> **What to work on**
Go over the listing below line by line, and return each one holding the string "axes".
Given material Start Marker
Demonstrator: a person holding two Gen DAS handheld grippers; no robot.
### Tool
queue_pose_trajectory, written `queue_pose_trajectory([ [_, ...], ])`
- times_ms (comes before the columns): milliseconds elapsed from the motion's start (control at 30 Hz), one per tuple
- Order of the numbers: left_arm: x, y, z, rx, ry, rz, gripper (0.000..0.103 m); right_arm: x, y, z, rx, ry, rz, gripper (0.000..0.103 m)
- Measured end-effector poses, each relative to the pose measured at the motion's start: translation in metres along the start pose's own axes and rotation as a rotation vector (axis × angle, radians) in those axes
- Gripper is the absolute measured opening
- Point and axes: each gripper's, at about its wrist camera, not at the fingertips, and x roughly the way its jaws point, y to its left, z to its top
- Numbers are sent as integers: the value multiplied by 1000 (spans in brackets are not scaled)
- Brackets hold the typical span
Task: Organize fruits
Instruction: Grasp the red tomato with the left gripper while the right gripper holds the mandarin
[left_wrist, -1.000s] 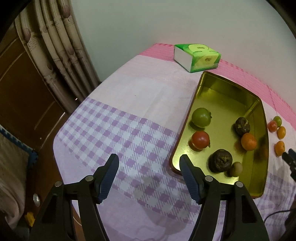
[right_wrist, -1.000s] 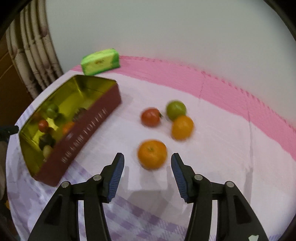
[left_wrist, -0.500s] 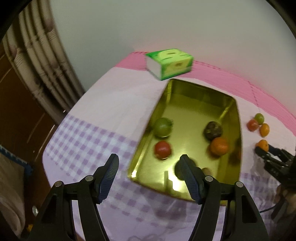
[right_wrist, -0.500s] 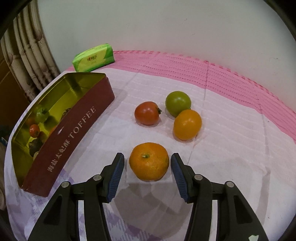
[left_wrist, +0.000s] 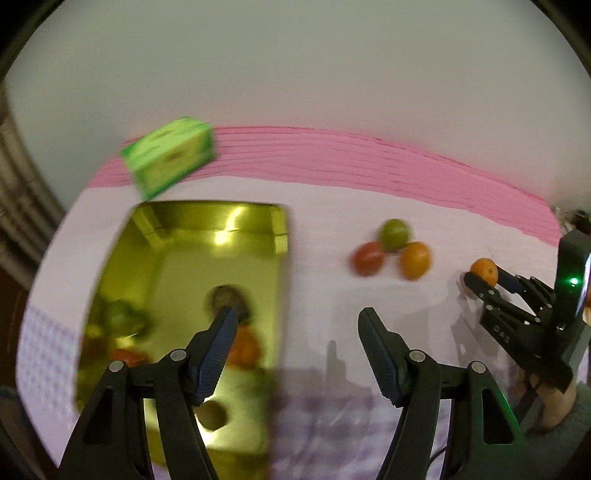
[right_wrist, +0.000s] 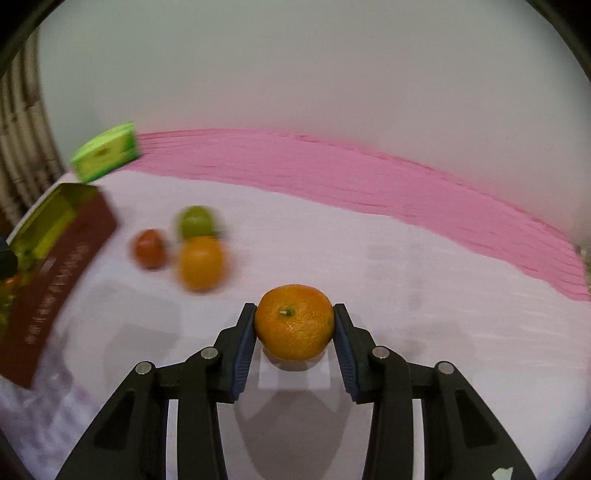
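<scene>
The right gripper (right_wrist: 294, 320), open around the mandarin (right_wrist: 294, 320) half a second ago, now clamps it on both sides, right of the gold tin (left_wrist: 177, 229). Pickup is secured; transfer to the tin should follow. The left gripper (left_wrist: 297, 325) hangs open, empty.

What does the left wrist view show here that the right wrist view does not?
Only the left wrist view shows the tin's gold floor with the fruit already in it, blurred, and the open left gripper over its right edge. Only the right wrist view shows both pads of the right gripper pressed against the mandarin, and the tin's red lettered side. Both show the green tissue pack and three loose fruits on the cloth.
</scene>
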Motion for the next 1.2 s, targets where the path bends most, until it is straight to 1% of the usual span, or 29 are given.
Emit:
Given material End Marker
> **Written answer**
- Measured end-effector poses, each relative to the pose measured at the motion's start: translation in metres along the start pose's own axes and rotation as a rotation vector (axis × angle, radians) in those axes
- Point and axes: each gripper's, at about its wrist camera, not at the fingertips, and x roughly the way its jaws point, y to its left, z to its top

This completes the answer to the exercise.